Phebe, Priscilla, Aquila, Epaenetus, Mary, Adronicus, Junia, Amplias, Urbane, Stachys, Apelles, Aristobulus, Herodion, Narcissus, Tryphena, Tryphosa, Persis, Rufus, Asyncritus, Phlegon, Hermas, Patrobas, Hermes, Philogus, Julia, Nereus and last, and apparently not the least: Olympas.

Did I miss anybody? If so, I apologize and meant you no disrespect!

So if we accept the testimony of a Catholic that Linus was the first bishop of Rome, it is certainly not evident in the scriptures.
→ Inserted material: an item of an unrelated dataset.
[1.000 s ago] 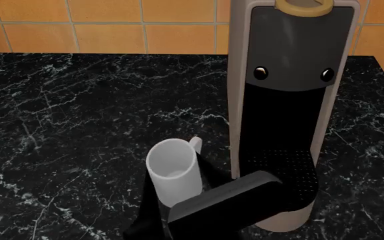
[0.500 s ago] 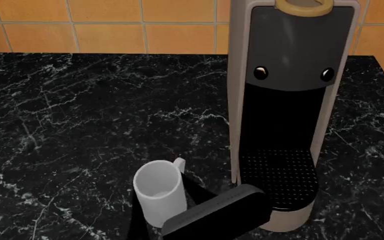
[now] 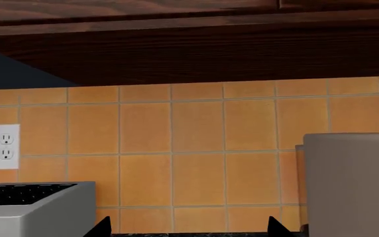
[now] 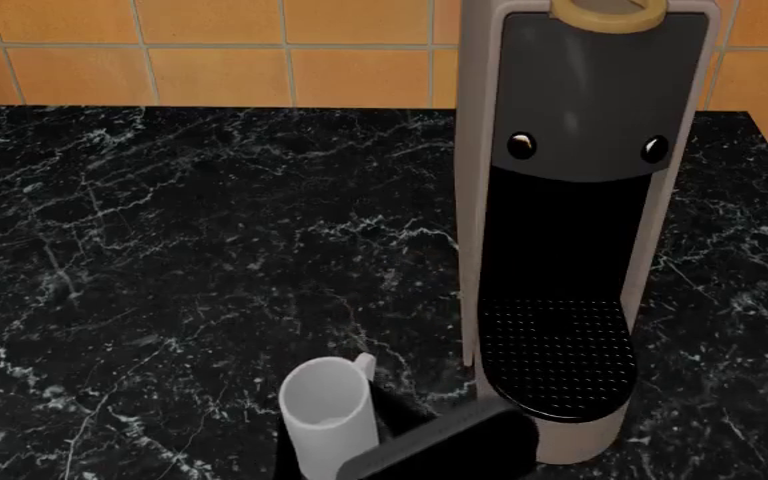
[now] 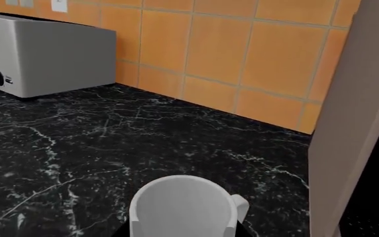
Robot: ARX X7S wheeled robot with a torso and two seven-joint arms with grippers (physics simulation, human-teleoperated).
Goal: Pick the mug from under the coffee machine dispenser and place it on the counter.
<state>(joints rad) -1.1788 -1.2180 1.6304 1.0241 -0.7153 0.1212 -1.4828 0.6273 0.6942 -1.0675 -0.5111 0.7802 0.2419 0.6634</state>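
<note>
Head view, right fingers (image 4: 337,440): dark fingers sit on both sides of the mug at the lower edge of the picture, grasping it; the dark arm link runs off toward 5 o'clock.
Mug (image 4: 329,418): small, white, upright, open top showing, handle turned toward 1 o'clock. It is out of the machine's recess, at about 8 o'clock from the drip tray. Whether its base touches the bench is hidden by the gripper.
Right wrist view, mug (image 5: 184,207): fills the near foreground, rim up, handle on the side facing the machine.
Coffee machine dispenser (image 4: 574,140): tall, beige-grey, dark front panel with two round buttons, tan ring on top; it stands at 3 o'clock on the bench.
Drip tray (image 4: 556,353): black, perforated, with nothing on it.
Bench (image 4: 184,240): glossy black marble with white veins, spreading from 9 o'clock to the machine.
Wall (image 4: 211,50): orange tiles at 12 o'clock.
Toaster (image 5: 41,54): silver box against the tiles, well apart from the mug.
Left wrist view, left fingers (image 3: 188,229): two dark tips, spread wide and released, holding nothing.
Outlet (image 3: 6,146): white, on the tiles above the toaster.
Cabinet (image 3: 189,44): dark wood, above the tiles.
</note>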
But assuming that he was the first bishop of Rome by the Catholic definition of that term, then he was made the Poppa of the Church, the head of the Church (universal?) and the "vicar" of Christ. Would he have been aware of the role as defined today by Catholicism?

Unfortunately, possibly due to a clerical oversight, while Paul defined the role of deacon (which does not include creed-writing) he failed to mention the role of Christ's "vicar" (IE: being the head of the Church).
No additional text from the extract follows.